* What to do *
Would you repeat every line of the material exactly?

* Dataset excerpt *
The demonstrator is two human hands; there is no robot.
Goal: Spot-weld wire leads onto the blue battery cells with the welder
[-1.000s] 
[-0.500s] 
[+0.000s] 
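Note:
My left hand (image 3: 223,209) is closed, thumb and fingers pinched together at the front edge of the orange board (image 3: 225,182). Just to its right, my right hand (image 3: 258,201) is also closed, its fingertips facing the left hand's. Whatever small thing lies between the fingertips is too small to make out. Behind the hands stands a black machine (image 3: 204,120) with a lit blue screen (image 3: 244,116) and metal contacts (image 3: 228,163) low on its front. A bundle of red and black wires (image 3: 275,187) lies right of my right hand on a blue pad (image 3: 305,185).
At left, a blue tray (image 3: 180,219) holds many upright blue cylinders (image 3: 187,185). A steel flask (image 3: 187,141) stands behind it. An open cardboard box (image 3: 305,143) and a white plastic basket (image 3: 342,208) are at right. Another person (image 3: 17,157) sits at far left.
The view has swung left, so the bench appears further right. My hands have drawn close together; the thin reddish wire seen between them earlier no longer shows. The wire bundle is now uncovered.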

* Exercise response *
The demonstrator is two human hands; there is no robot.
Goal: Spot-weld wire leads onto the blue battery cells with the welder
[-1.000s] 
[-0.500s] 
[+0.000s] 
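Note:
My left hand (image 3: 223,209) is closed, thumb and fingers pinched together at the front edge of the orange board (image 3: 225,182). Just to its right, my right hand (image 3: 258,201) is also closed, its fingertips facing the left hand's. Whatever small thing lies between the fingertips is too small to make out. Behind the hands stands a black machine (image 3: 204,120) with a lit blue screen (image 3: 244,116) and metal contacts (image 3: 228,163) low on its front. A bundle of red and black wires (image 3: 275,187) lies right of my right hand on a blue pad (image 3: 305,185).
At left, a blue tray (image 3: 180,219) holds many upright blue cylinders (image 3: 187,185). A steel flask (image 3: 187,141) stands behind it. An open cardboard box (image 3: 305,143) and a white plastic basket (image 3: 342,208) are at right. Another person (image 3: 17,157) sits at far left.
The view has swung left, so the bench appears further right. My hands have drawn close together; the thin reddish wire seen between them earlier no longer shows. The wire bundle is now uncovered.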

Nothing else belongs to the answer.